Druva CEO and founder Jaspreet Singh said his company looked at other possible acquisition targets, but CloudRanger stood out in three major areas: "completeness of vision as a SaaS organization," market execution in getting to 300 customers within a few years of launching, and having "cloud-native expertise."

The acquisition will help the challenges of moving data from on-premises locations to the cloud, and expedite the transfer of services into the Druva Cloud Platform, Packer said.

Anticipating a bustling market

Over the course of the last six to nine months, Packer said he has noticed an increasing acceptance by businesses to operate in the cloud, plus a growing awareness of vendors like CloudRanger. To that end, he said he expects a vast increase in data protection activity over the next two years.

"The cloud is forcing companies to change the way they do business," Gildea said.

However, a lot of organizations still think it's the cloud provider's responsibility to provide complete data protection services, Baltazar said. A cloud provider is typically not going to be able to help in the case of incidents such as an accidental deletion or a ransomware attack. Sometimes it takes an incident for an organization to really understand what can happen with its data.

As workloads in the cloud progress from secondary data uses to production, "that's where that criticality comes into play," Baltazar said. "Whoever's best positioned in this area is going to have the stronger stake."

In late 2017, Veeam Software made its first acquisition in 10 years with the purchase of N2WS, which provides -- similarly to CloudRanger -- cloud-native, enterprise backup and disaster recovery for AWS.

Singh said Druva has the ability to make other acquisitions but wants to be careful.

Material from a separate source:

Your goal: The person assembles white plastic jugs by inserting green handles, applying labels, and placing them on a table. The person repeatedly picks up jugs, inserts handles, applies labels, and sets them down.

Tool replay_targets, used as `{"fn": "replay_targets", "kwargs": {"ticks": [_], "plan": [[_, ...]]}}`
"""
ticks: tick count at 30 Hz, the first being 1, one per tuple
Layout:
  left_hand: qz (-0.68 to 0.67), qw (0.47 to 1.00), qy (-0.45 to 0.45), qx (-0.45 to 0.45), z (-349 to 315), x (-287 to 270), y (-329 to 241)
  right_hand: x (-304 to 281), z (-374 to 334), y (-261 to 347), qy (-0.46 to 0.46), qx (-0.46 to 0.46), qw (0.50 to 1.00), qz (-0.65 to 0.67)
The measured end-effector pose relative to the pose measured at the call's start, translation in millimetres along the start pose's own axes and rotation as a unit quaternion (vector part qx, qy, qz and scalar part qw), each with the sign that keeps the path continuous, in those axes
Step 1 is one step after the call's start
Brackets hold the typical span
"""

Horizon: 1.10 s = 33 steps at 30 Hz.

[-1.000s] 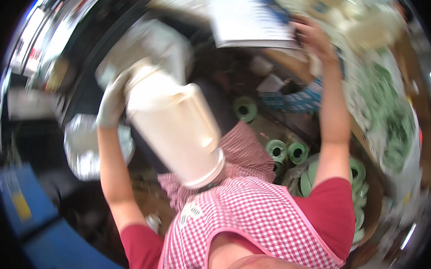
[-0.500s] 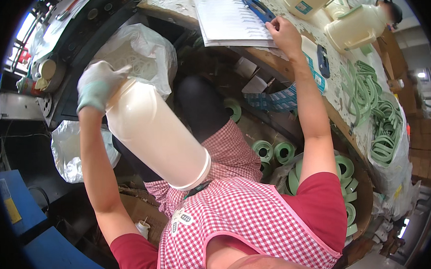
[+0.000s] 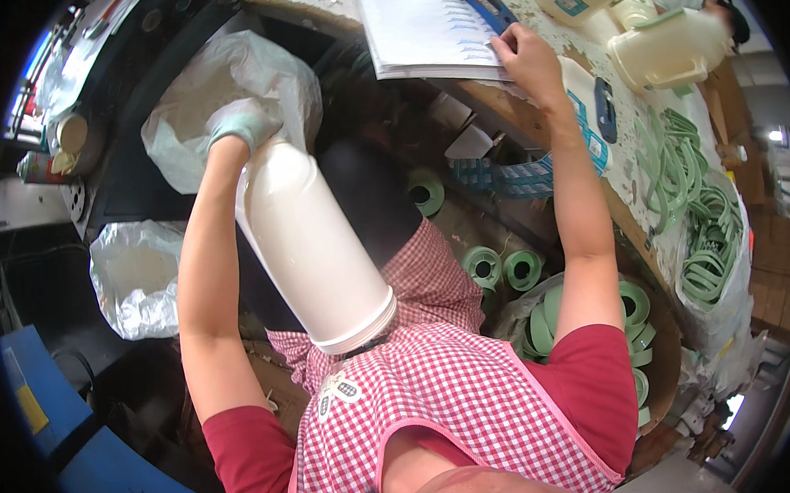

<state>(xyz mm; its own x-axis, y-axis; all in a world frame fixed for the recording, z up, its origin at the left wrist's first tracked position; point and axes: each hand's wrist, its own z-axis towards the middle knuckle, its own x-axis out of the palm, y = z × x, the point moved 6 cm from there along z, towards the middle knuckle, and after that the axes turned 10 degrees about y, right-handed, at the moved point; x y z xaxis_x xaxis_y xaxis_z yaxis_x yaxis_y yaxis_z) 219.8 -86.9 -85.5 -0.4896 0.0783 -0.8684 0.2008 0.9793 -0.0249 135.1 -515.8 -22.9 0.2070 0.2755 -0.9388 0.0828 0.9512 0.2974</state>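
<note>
A large white plastic jug (image 3: 311, 237) leans across my lap, its ridged round end against my checked apron. My gloved left hand (image 3: 244, 123) is closed at the jug's far end, over an open clear plastic bag (image 3: 286, 75); its fingertips are partly hidden. At the bench edge, my bare right hand (image 3: 528, 60) has its fingers curled by the corner of a white paper stack (image 3: 412, 30). A blue slotted tool (image 3: 486, 5) lies on the papers beside my right fingertips. What these fingers pinch, if anything, is too small to make out.
More cream jugs (image 3: 655, 50) stand at the bench's far right. Green strips (image 3: 707, 233) hang over a bag there. A second blue tool (image 3: 605, 109) lies by my right forearm. Green rolls (image 3: 521, 270) fill the space below. Another plastic bag (image 3: 136, 280) sits at left.
My left hand has moved right, over the plastic bag, and the jug's far end has swung right with it. My right hand has stayed almost where it was.
</note>
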Motion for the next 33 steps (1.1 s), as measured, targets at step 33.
{"fn": "replay_targets", "kwargs": {"ticks": [33], "plan": [[-0.485, 0.805, -0.311, 0.144, -174.9, 92.3, 25.6, 123.5, -148.8, 240.1, 0.238, -0.057, 0.842, 0.481]]}}
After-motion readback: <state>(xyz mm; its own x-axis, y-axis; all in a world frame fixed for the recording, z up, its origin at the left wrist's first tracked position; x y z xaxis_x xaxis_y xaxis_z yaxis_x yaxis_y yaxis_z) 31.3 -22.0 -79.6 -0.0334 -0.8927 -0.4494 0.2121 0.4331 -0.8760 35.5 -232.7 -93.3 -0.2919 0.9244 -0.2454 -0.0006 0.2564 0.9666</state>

In the near future, the organizations will focus on the integration of CloudRanger into the Druva Cloud Platform, Packer said. In his new general manager role, which is similar to his previous CEO position, Gildea will work on the integration.

CloudRanger will exist as a Druva company and its headquarters will remain in Ireland. CloudRanger was used to operating at a particular size, Gildea said, so one of the challenges for his team will be adjusting to working as part of a bigger company.

Layoffs are not expected.

"If anything, we need to figure out how to get more people there," Packer said.

Gildea said he is looking to add to his team over the next 18 to 24 months, but did not disclose CloudRanger employee numbers. Druva has about 550 employees.

Baltazar said he wasn't too familiar with CloudRanger before the acquisition. He noted that though the company still has a modest customer base, it grew relatively fast.

"I would expect them to expand really rapidly," Baltazar said. "Because there is a need for this capability."